> Your goal
Would you transcribe exactly the lines from the one containing "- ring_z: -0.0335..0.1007" to the last line of the data below, both ends included, but none of the pictures?

> Data extract

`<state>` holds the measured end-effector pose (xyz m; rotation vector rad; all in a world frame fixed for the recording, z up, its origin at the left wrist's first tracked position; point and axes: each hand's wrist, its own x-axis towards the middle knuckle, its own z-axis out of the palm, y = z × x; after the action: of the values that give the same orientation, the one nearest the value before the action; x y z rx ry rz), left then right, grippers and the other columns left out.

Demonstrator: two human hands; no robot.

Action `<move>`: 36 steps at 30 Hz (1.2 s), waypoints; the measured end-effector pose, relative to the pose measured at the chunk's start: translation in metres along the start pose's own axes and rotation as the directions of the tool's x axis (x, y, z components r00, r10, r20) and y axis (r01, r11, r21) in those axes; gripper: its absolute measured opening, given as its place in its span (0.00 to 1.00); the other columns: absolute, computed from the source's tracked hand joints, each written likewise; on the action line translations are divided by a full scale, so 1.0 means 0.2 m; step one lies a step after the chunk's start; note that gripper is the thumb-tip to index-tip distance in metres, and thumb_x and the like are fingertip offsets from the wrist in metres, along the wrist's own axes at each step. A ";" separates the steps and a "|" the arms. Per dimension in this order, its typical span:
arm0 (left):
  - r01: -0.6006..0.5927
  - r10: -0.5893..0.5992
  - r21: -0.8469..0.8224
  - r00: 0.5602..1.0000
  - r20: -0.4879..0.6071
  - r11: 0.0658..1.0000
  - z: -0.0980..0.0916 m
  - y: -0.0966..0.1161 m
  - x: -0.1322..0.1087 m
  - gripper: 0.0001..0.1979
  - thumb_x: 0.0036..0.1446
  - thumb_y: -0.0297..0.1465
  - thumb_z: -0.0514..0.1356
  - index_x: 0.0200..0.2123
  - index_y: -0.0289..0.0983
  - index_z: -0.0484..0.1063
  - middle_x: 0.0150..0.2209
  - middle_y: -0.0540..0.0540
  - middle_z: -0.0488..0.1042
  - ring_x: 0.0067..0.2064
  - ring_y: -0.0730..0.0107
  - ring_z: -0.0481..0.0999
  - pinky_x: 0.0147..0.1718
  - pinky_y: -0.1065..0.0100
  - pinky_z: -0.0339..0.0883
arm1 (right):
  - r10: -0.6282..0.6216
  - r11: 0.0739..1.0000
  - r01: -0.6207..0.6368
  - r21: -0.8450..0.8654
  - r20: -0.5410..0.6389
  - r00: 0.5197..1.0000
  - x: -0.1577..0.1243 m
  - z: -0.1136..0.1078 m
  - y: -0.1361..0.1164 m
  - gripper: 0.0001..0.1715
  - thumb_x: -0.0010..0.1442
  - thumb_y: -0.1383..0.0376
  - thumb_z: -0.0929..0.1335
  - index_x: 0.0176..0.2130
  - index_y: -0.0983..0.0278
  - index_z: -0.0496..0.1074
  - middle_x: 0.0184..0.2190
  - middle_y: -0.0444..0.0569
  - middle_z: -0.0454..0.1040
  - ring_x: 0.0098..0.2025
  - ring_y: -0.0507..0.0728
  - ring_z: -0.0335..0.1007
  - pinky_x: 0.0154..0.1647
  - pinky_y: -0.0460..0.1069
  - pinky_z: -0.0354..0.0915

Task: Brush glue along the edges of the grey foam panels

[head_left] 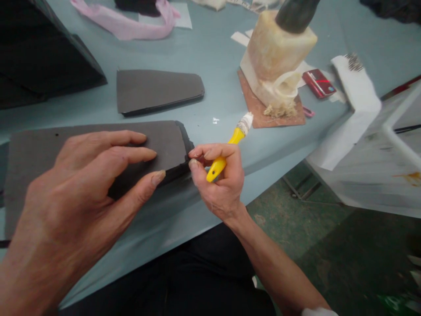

> Result
  - ring_z: -0.0335..0.1007
  - pinky_x: 0.0154..0.1647
  - pinky_y: -0.0460..0.1069
  - pinky_z: -0.0354..0.0915

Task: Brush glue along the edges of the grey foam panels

[head_left] 

The exercise is done; no more work remains.